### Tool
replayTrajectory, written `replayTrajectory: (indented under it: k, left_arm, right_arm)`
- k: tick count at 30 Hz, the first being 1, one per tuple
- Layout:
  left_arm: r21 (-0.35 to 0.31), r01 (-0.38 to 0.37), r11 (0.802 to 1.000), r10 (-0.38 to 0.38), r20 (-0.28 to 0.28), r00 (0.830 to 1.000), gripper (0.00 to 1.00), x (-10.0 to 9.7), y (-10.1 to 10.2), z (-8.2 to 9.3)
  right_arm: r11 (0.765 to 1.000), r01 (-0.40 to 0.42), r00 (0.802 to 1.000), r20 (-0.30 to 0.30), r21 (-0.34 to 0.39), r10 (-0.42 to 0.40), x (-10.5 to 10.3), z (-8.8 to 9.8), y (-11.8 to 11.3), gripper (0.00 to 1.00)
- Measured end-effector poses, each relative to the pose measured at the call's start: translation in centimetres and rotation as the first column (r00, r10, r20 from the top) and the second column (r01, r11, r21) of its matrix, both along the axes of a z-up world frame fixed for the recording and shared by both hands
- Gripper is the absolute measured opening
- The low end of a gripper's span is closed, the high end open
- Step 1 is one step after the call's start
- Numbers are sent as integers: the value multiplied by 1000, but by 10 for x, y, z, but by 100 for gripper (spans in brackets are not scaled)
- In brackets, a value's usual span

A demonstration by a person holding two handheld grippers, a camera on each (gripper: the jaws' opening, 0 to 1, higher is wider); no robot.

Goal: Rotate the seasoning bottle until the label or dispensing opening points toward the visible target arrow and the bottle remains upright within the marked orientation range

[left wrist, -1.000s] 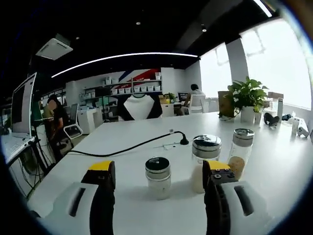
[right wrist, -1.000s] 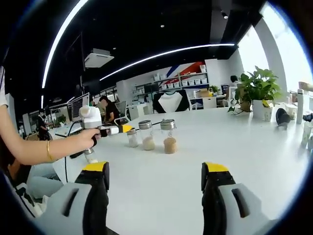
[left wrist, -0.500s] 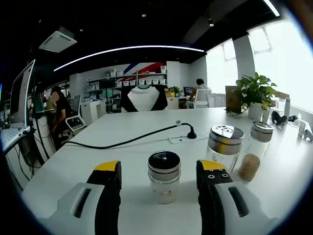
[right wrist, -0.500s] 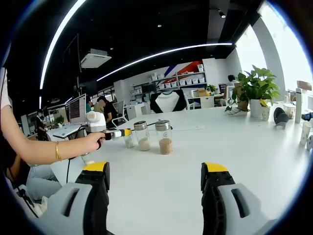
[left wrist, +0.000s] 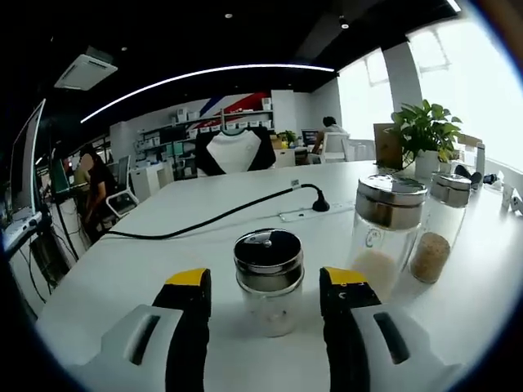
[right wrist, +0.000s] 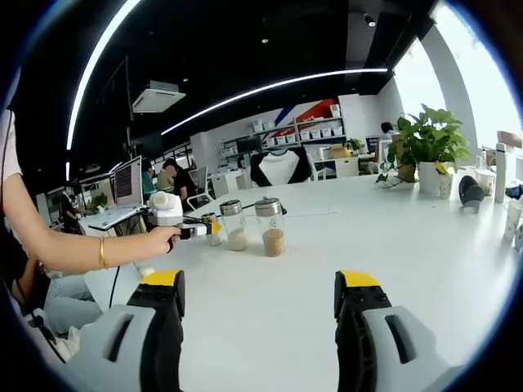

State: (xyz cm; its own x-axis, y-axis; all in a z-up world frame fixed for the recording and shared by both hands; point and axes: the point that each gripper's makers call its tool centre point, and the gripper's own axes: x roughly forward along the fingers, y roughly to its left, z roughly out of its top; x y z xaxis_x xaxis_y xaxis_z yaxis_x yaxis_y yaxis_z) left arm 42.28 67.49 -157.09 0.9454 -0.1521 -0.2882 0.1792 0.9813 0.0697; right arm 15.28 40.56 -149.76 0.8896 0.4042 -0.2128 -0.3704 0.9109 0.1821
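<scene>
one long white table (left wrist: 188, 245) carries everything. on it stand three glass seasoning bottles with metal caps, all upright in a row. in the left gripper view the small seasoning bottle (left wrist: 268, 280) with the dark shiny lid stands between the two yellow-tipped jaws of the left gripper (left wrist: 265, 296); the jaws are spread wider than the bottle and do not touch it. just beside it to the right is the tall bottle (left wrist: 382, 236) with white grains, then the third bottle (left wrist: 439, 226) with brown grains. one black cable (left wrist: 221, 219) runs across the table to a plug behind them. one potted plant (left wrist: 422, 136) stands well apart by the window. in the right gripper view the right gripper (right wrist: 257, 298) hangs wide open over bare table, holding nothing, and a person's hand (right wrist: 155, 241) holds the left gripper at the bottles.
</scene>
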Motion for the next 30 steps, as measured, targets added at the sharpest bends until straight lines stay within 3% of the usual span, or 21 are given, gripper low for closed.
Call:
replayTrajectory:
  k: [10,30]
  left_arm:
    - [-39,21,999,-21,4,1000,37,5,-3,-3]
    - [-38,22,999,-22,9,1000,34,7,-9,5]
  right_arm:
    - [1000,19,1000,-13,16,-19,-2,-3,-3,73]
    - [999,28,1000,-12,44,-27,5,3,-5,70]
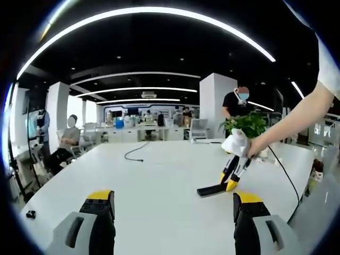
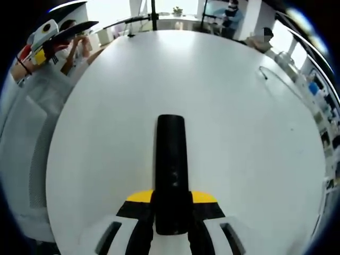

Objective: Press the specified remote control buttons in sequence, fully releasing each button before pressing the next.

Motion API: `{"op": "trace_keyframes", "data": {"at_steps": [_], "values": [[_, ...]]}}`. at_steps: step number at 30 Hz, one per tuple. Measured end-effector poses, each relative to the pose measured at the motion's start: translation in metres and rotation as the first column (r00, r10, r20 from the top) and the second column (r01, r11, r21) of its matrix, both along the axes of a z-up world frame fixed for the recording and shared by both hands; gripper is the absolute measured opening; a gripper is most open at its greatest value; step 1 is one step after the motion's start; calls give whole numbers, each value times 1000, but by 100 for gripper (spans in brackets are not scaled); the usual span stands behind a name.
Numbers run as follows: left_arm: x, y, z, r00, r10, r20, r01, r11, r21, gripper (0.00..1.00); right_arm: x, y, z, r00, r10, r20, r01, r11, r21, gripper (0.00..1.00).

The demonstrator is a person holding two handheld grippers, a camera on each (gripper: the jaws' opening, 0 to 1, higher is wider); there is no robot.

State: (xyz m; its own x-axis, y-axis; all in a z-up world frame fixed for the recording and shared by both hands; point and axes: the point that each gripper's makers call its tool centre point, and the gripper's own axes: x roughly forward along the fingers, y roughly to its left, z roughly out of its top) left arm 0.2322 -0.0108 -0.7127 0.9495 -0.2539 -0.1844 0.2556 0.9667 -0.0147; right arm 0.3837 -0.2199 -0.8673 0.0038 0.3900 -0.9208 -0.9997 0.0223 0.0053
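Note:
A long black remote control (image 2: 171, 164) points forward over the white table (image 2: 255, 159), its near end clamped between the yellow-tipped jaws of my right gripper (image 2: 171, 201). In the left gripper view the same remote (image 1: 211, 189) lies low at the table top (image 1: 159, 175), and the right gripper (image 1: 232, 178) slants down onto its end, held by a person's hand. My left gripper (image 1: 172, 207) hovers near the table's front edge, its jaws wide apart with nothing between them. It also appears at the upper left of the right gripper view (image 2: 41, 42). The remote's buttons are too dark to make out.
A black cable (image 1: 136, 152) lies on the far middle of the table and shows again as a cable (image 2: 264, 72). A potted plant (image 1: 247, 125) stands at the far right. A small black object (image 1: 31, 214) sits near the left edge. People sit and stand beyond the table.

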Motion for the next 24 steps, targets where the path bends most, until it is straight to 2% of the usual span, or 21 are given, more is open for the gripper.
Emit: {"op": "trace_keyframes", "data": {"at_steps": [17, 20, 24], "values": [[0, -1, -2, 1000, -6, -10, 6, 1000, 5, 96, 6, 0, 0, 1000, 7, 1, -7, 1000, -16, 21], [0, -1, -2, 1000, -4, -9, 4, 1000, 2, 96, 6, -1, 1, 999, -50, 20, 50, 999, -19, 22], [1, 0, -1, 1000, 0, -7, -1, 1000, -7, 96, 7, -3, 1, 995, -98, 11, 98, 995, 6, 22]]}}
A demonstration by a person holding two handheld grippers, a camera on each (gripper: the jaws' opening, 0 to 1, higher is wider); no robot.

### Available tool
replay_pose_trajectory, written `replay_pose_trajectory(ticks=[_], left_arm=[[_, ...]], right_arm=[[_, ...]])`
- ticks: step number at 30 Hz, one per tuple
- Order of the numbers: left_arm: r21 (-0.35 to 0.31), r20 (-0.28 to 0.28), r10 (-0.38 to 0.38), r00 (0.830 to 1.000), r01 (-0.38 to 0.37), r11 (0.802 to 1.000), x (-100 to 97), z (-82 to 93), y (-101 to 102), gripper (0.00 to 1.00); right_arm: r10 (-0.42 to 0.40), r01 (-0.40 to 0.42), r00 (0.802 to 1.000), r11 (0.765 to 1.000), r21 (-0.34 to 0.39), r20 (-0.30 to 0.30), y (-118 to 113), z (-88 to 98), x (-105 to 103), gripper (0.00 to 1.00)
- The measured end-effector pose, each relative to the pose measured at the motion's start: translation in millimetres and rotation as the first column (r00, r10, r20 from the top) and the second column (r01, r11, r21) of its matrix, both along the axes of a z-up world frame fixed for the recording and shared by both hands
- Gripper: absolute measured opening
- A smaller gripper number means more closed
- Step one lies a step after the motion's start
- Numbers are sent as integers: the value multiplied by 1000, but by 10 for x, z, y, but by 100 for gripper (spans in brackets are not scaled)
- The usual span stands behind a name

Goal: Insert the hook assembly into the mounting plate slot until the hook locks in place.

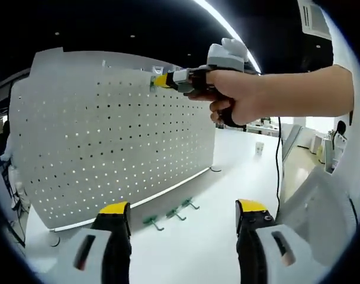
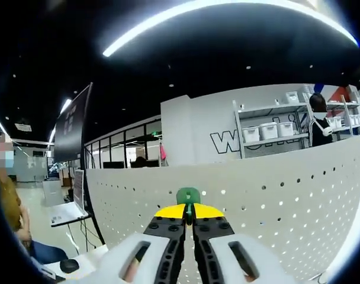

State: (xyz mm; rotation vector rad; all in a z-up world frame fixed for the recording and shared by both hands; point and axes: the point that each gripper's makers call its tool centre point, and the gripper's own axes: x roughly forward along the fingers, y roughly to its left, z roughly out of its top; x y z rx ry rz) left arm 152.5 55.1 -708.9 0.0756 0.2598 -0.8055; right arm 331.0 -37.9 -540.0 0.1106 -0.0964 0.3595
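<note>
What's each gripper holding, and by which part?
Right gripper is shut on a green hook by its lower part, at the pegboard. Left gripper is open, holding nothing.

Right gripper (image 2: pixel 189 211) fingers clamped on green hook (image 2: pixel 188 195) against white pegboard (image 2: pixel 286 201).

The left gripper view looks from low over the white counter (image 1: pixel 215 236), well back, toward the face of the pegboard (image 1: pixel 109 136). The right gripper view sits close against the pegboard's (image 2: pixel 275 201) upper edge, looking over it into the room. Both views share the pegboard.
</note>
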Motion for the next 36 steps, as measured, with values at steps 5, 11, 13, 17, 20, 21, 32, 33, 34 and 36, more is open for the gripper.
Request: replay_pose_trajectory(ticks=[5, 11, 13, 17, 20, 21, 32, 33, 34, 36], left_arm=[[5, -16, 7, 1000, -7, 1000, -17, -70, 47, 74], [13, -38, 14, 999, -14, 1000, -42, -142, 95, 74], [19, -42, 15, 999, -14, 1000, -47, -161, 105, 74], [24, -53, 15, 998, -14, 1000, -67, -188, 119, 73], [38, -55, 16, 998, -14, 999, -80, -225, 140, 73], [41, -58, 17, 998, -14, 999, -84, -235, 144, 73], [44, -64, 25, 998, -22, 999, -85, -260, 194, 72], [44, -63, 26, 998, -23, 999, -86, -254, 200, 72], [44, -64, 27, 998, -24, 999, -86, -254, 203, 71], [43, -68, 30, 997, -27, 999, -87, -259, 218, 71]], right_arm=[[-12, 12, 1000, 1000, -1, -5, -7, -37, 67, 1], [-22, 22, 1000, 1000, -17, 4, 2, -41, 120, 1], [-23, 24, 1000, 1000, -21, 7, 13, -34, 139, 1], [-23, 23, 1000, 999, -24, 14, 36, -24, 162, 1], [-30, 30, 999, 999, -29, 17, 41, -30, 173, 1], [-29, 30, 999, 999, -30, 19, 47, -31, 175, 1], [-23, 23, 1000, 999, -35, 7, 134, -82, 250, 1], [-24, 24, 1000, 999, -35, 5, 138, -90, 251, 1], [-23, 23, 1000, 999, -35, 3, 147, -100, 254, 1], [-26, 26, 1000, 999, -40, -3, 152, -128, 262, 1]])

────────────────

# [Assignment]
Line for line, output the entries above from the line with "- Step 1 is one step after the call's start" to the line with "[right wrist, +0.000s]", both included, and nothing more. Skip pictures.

# [Solution for this problem]
- Step 1 is one step after the call's start
- Numbers are sent as integers: the value multiplied by 1000, but by 10 for x, y, z, but by 100 for gripper (spans in brackets are not scaled)
- In brackets, a value's usual span

A demonstration by a person holding two handheld grippers, a camera on each (gripper: the jaws' opening, 0 to 1, higher is wider); no robot.

Goal: Rotate the seasoning bottle until the label or dispensing opening points toward the visible target arrow and the bottle remains upright within the marked orientation range

[left wrist, -1.000s] 
[right wrist, -1.000s] 
[left wrist, -0.500s] 
[right wrist, -0.500s] 
[left wrist, +0.000s] 
[right wrist, +0.000s] 

The output for this exercise is finished.